▶ _Recorded information_:

::::::::::

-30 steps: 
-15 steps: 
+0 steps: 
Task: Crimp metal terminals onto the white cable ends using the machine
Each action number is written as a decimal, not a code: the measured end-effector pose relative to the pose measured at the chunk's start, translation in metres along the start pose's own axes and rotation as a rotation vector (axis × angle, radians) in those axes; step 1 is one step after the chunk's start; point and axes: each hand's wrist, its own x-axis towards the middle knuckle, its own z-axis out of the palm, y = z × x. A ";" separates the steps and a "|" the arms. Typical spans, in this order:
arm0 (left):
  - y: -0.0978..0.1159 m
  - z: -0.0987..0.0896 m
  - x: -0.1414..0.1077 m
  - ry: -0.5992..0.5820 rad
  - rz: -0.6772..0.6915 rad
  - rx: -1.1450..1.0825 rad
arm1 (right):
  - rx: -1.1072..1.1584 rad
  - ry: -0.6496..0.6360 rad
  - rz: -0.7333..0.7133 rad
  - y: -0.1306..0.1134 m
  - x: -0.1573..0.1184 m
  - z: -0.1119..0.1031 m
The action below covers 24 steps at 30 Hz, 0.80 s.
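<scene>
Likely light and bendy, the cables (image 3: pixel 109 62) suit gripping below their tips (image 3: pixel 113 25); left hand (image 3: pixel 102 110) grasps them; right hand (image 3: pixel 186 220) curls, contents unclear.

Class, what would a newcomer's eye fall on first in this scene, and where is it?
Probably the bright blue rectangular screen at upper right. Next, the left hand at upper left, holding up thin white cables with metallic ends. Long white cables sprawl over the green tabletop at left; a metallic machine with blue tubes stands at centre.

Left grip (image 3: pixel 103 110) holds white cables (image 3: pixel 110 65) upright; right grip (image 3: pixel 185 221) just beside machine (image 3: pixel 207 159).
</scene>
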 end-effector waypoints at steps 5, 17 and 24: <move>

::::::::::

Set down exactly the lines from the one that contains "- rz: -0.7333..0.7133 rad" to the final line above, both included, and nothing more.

  - rz: -0.7333..0.7133 rad
  - y: -0.1306..0.1134 m
  - x: -0.1573..0.1184 m
  - z: -0.1119..0.1031 m
The action below covers 24 steps at 30 Hz, 0.80 s.
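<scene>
Likely light and bendy, the cables (image 3: pixel 109 62) suit gripping below their tips (image 3: pixel 113 25); left hand (image 3: pixel 102 110) grasps them; right hand (image 3: pixel 186 220) curls, contents unclear.

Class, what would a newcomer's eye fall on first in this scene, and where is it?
Probably the bright blue rectangular screen at upper right. Next, the left hand at upper left, holding up thin white cables with metallic ends. Long white cables sprawl over the green tabletop at left; a metallic machine with blue tubes stands at centre.

Left grip (image 3: pixel 103 110) holds white cables (image 3: pixel 110 65) upright; right grip (image 3: pixel 185 221) just beside machine (image 3: pixel 207 159).
</scene>
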 end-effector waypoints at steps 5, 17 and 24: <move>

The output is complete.